What about subject to the restriction $2a+2e=2d+2b-c$?

Edit: So I had the idea that we could form a set of prime words, such that every word that satisfies the equation could be decomposed into these smaller words (up to permuting the letters of the original word).

Labelling each of the letters ${A,B,C,D,E}$, this set is $\{AD, AB, ED, EB, DCC, BCC\}$, so there are $4$ prime words of length $2$ and $2$ of length $3$ from which all words satisfying the condition must be composed (up to permutation).

Then we can get the total number by checking the partitions of $n$:

\begin{array}{|c|c|c|c|} \hline 1 & 0 \\ \hline 2 & 4 \\ \hline 3 & 2 \\ \hline 4 & 4^2=16 \\ \hline 5 & 4.2=8 \\ \hline 6 & 4^3+2^2=68 \\ \hline 7 & 4^2.2=32 \\ \hline 8 & 4^4+4.2^2=272 \\ \hline \end{array}

Of course with no restrictions the total is now ${{4+n}\choose{n}}$ instead of $5^n$. This isn't really the same as the original problem, but maybe it's relevant. Thoughts?

2

There are 2 best solutions below

5
On

extending a little bit the comment i did about using automatas i have not solve the problem itself, but instead we can count the number of words with the example restriction you made (i.e $2a-2b+c-2d+2e=0$) and adding another restriction(for matter of finiteness of the system) which is that for every prefix $x$ of the word, the following must holds $p\leq 2a-2b+c-2d+2e \leq q$

It can be done by solving the following system of formal series for $A_0$

$A_0=1+2xA_2+2xA_{-2}+xA_1$
$A_i=2xA_{i+2}+2xA_{i-2}+xA_{i+1} \hspace{5mm}$ for $i \in [p+2,q-2]\setminus \{0\}$
$A_{p}=xA_{p+1}+2xA_{p+2}$
$A_{p+1}=xA_{p+2}+2xA_{p+3}$
$A_{q}=2xA_{q-2}$
$A_{q-1}=xA_q+2xA_{q-3}$

which is gained by seeing the following automata(in its matrix form cause i do not know how to draw good :P) $ \left( \begin{array}{ccccc} 0 & 1 & 2 & 0 & 2 \\ 0 & 0 & 1 & 2 & 0 \\ 2 & 0 & 0 & 0 & 0 \\ 1 & 2 & 0 & 0 & 0 \\ 2 & 0 & 0 & 1 & 0 \end{array} \right)$

For example, i have calculated the generating series for words with $q=2,p=-2$ and is $\frac{1-4x^2}{1-12x^2-6x^3+32x^4-8x^5}=1+8x^2+6x^3+64x^4+128x^5+O(x^6)$.
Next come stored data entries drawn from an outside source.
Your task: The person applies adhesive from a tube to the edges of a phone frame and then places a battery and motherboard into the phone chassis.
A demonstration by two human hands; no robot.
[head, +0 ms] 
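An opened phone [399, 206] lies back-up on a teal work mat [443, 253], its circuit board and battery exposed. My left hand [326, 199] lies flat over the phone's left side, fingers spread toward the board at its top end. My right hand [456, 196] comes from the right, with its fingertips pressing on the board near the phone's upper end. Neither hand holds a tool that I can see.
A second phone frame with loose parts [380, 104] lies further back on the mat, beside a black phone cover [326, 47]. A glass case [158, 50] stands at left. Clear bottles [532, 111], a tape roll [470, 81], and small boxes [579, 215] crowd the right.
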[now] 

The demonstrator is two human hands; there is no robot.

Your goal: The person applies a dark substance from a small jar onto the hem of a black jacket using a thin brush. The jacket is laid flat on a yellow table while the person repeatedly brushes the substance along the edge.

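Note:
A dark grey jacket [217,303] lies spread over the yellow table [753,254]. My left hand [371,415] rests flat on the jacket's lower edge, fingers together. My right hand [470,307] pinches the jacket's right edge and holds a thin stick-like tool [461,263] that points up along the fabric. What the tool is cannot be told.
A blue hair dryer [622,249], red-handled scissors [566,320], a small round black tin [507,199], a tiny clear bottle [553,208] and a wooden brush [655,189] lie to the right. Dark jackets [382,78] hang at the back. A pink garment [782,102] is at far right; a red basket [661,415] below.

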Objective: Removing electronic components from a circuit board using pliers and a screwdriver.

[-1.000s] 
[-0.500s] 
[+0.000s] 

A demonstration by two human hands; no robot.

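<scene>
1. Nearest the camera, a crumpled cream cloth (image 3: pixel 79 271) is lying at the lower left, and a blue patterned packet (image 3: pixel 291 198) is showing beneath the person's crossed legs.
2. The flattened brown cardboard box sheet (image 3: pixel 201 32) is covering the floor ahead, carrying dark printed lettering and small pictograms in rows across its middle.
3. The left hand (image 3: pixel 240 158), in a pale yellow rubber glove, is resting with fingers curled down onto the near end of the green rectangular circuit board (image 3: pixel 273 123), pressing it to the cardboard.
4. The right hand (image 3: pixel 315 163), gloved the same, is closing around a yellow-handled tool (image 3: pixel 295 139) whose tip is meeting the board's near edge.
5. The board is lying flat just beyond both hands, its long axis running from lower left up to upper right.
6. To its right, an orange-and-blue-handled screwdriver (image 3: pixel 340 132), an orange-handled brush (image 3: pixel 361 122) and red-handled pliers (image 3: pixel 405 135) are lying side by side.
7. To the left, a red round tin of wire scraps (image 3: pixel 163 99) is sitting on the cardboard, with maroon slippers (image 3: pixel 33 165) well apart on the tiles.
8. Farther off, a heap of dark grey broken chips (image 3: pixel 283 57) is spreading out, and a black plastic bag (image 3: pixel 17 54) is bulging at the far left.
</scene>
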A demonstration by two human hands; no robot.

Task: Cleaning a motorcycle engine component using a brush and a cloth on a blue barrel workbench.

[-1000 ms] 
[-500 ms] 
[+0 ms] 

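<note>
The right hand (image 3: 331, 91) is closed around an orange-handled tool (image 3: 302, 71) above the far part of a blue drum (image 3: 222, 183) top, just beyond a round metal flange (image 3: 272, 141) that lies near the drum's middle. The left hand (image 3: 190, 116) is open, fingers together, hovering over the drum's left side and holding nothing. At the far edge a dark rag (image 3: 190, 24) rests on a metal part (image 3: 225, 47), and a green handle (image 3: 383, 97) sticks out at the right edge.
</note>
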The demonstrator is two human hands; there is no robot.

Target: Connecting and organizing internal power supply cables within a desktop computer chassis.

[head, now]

I really like this question and hope to read some cool answer soon :).

0
On

Let $R = a+e$ , $S=b+d$, $T=c/2$ (all are non-negative integers, since $c$ must be even). Then we have the conditions

$$R + S + 2 T=n\\ R - S +T =0$$

From this system we get:

$$ 3 S = n+ R $$ $$ T = n -2S $$$$ 2 R = n - 3 T $$

Then $n/3\le S \le n/2$. We can check that, for each integer $S$ in that range we get one and only one solution.

Now, if we fixed $R,S,T$, the number of combinations is $$ \frac{n!}{R! \, S! \, (2T)!} 2^R 2^S$$

Hence the total number is

$$ M=n!\sum_{S=\lceil n/3 \rceil}^{\lfloor n/2 \rfloor} \frac{2^S 2^{3S-n}}{(3S-n)! S! (2n-4S)!}= \frac{n!}{2^n}\sum_{S=\lceil n/3 \rceil}^{\lfloor n/2 \rfloor} \frac{16^S}{(3S-n)! \, S! \, (2n-4S)!}$$

A few values

n M
2 8 
3 6 
4 96
5 240
10 459648 
20 4081846153216 

We can get an asympotical approximation by a probabilistic argument. Consider a word is generated at random (uniformly), then the variable $x=2a+2e-2d-2b+c$ can be though as the sum of $n$ iid variables $z$ taking the values $z=\pm 2 $ with probablity $2/5$ and $z=1$ with prob. $1/5$.- This means $E(z)=1/5$ and $\sigma^2_z = 84/25$ and the, for large $n$, $x$ is approximately normal with $E(x)=n/5$ and $\sigma^2_x = n \, 84/25$. Then

And $$M = 5^n P(x=0) \approx 5^n \frac{5}{\sqrt{168 \, \pi n }} \exp{\left(-\frac{n}{168}\right)}$$

The agreement is quite good for $n >20$ (better approximations could be obtained via Edgeworth expansions)

 n   5^n/M  ~1/p(x=0)
10  21.245  15.421
20  23.363  23.146
30  30.474  30.086
40  37.451  36.871
50  44.295  43.752
60  51.444  50.867